*Recorded data*:
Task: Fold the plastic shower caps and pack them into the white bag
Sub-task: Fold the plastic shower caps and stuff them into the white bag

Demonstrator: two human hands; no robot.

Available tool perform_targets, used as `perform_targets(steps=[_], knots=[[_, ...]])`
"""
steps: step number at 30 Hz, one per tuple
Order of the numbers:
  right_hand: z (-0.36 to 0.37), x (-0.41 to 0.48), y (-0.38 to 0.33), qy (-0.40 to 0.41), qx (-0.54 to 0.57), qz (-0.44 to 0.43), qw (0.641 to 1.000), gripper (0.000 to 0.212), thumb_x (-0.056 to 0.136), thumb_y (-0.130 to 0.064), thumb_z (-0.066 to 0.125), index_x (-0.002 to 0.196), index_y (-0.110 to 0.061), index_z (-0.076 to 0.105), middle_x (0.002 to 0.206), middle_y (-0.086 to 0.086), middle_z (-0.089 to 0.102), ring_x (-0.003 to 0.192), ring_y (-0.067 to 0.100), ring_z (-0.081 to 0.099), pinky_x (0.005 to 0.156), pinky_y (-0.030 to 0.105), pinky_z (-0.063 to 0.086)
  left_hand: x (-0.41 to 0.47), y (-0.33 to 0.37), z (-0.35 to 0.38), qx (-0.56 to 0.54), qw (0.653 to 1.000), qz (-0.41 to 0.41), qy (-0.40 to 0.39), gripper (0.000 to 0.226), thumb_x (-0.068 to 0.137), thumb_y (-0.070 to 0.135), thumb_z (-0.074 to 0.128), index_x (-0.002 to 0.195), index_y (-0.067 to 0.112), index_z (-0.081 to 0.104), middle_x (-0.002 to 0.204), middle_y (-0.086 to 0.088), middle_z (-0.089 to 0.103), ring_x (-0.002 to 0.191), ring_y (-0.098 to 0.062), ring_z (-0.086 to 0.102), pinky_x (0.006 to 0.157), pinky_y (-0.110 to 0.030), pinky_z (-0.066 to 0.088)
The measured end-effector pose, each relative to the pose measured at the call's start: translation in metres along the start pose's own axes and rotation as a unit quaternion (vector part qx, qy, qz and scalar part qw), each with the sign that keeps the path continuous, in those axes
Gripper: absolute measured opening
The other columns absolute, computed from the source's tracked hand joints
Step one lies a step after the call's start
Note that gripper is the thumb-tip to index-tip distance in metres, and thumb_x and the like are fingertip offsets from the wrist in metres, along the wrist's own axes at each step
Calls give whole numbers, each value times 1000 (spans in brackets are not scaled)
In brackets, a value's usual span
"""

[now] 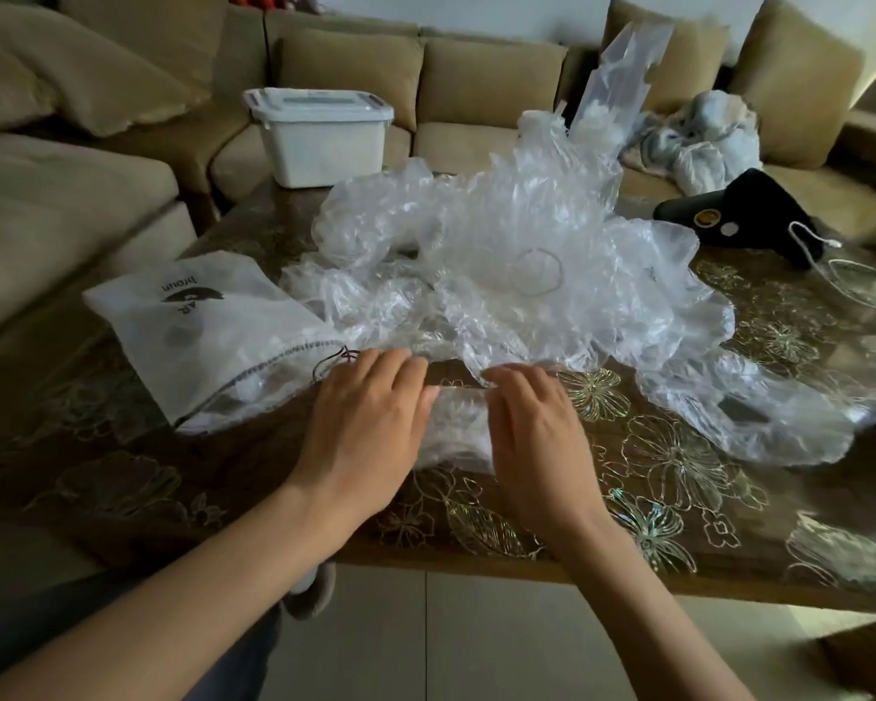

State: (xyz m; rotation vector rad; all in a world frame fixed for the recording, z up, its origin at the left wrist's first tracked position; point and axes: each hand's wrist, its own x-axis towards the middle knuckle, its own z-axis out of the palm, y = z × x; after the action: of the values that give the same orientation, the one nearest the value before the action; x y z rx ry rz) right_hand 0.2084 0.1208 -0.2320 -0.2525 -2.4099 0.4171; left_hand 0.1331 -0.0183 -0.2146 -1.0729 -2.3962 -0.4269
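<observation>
A heap of clear crinkled plastic shower caps covers the middle of the table. One shower cap lies flattened near the front edge, between and under my hands. My left hand rests palm down on its left side, fingers fairly straight. My right hand presses on its right side, with the fingertips curled slightly at the cap's far edge. The white bag with a dark logo lies flat to the left, its stitched mouth and drawstring next to my left hand.
The table has a brown cloth with floral patterns. A white lidded box stands at the back left. A black device with a white cable lies at the right. A tall clear plastic bag stands behind. Beige sofas surround the table.
</observation>
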Motion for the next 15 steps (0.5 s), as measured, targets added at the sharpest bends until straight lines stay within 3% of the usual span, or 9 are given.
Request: perform_targets(steps=[2, 3, 5, 7, 9, 15], knots=[[9, -11, -4, -111, 4, -41, 993, 49, 96, -32, 27, 129, -8, 54, 136, 13, 52, 130, 27, 44, 110, 37, 32, 0, 8, 7, -54, 988, -27, -145, 52, 101, 38, 21, 142, 10, 38, 148, -5, 37, 138, -20, 31, 114, -37, 21], [12, -17, -4, -164, -4, -42, 986, 59, 95, -41, 18, 137, -9, 46, 146, 12, 40, 140, 24, 30, 116, 36, 21, -4, 6, 13, -57, 974, -40, -214, 55, 101, 42, 15, 149, 15, 20, 157, -1, 16, 145, -15, 10, 118, -35, 5], [14, -26, 3, -241, -32, -21, 970, 84, 87, -61, -3, 148, -12, 27, 156, 8, 17, 145, 16, 1, 118, 31, -1, -8, -2, 24, -37, 953, -53, -296, 60, 98, 48, 8, 150, 20, -1, 158, 3, -7, 144, -10, -12, 118, -37, -8], [12, -27, 8, -266, -66, -13, 961, 100, 75, -70, -22, 150, -14, 14, 158, 5, 4, 140, 12, -14, 114, 27, -12, -12, -10, 29, -28, 945, -64, -319, 65, 95, 53, 7, 150, 20, -7, 158, 4, -13, 143, -10, -16, 117, -37, -10], [11, -24, 7, -293, -101, -18, 951, 102, 70, -71, -27, 151, -16, 1, 158, 3, -6, 139, 12, -20, 112, 28, -18, -15, -14, 30, -26, 942, -68, -328, 68, 93, 55, 4, 150, 20, -9, 157, 5, -16, 143, -9, -18, 117, -37, -11], [14, -27, 4, -319, -100, -8, 942, 109, 62, -76, -30, 151, -18, -4, 159, 1, -8, 144, 14, -14, 110, 27, -20, -20, -13, 30, -37, 937, -85, -338, 73, 87, 58, -2, 149, 20, -12, 156, 5, -19, 142, -8, -19, 116, -36, -13]])
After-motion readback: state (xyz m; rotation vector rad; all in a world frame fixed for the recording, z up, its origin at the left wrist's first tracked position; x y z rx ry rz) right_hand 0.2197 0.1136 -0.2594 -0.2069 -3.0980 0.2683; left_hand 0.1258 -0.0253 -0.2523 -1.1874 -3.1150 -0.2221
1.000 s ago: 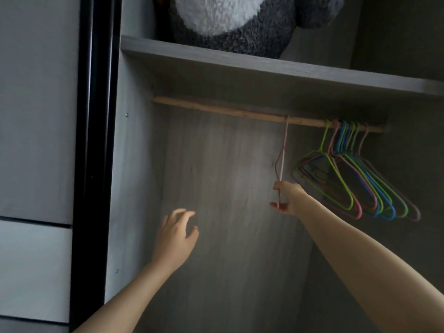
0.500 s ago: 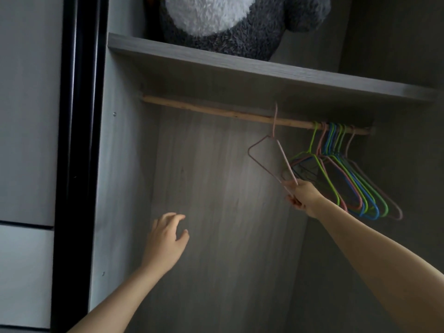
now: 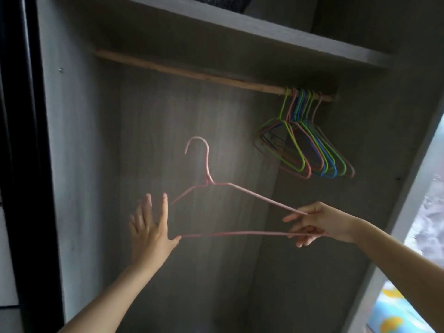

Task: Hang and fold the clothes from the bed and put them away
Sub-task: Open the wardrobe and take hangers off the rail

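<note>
A pink wire hanger [image 3: 217,183] is off the rail and held in the air inside the open wardrobe, hook upward. My right hand [image 3: 312,222] grips its right end, fingers curled round the wire. My left hand [image 3: 150,224] is spread with straight fingers at the hanger's left end, thumb touching the bottom bar. Several green, blue and pink hangers [image 3: 305,145] hang bunched at the right end of the wooden rail [image 3: 182,69]. No clothes are in view.
A grey shelf [image 3: 240,30] runs above the rail, with a dark plush thing on top at the frame's edge. The black door frame [image 3: 21,164] stands on the left. The wardrobe's right wall [image 3: 408,188] has bright patterned fabric beyond it.
My right hand has lifted the pink hanger off the rail and brought it down and toward me. My left hand has risen to the hanger's left end. The camera has tilted down.
</note>
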`<state>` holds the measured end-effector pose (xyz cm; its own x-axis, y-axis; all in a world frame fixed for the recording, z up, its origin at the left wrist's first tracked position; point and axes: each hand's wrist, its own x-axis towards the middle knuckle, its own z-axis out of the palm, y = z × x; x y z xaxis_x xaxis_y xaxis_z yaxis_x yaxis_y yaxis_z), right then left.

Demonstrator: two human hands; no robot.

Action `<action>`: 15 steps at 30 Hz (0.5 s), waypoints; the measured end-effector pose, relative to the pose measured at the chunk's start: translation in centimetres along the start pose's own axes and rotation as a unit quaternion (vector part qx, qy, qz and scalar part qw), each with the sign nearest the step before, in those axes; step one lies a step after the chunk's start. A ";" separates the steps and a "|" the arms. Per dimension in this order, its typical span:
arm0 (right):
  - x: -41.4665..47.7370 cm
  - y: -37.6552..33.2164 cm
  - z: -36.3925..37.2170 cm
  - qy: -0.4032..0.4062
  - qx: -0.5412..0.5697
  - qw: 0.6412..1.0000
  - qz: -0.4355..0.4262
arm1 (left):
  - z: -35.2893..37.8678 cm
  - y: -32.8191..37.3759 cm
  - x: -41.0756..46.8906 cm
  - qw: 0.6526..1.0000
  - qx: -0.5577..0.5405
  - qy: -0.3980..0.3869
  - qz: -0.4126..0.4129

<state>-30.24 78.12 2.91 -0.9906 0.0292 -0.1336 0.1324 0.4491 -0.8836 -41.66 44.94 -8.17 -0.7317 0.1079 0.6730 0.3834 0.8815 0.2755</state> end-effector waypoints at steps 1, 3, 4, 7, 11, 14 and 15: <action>-1.0 1.2 -0.1 -0.011 -0.005 1.000 0.017 | 0.9 0.3 -0.8 1.000 -0.012 -0.015 -0.004; -3.1 3.3 -0.6 -0.026 -0.007 0.999 0.045 | 2.4 0.9 -2.6 0.998 -0.029 -0.061 0.000; -4.1 4.2 -0.9 -0.026 -0.005 0.998 0.058 | 3.2 1.2 -3.6 0.997 -0.033 -0.069 0.011; -7.7 7.1 -2.3 -0.019 -0.006 0.996 0.088 | 4.9 3.1 -5.9 0.992 -0.073 -0.103 0.029; -12.6 10.7 -4.8 0.021 0.019 0.994 0.106 | 5.3 6.6 -6.8 0.971 -0.130 -0.180 -0.086; -16.8 14.1 -7.9 0.068 0.060 0.988 0.123 | 6.2 9.8 -7.3 0.957 -0.192 -0.194 -0.098; -18.0 15.2 -8.9 0.085 0.069 0.985 0.130 | 6.1 10.7 -7.4 0.952 -0.215 -0.192 -0.103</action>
<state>-10.66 92.41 -4.08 -0.9125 0.2819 -0.2964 0.3738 0.2806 -0.8840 -35.65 56.38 -14.40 -0.9368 0.1861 0.2964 0.3444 0.6414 0.6856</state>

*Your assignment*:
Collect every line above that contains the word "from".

*Answer area*:
The other columns absolute, computed from the source's tracked hand joints
Note that gripper is the thumb-tip to index-tip distance in metres, and thumb_x and the like are fingertip offsets from the wrist in metres, along the wrist's own axes at each step
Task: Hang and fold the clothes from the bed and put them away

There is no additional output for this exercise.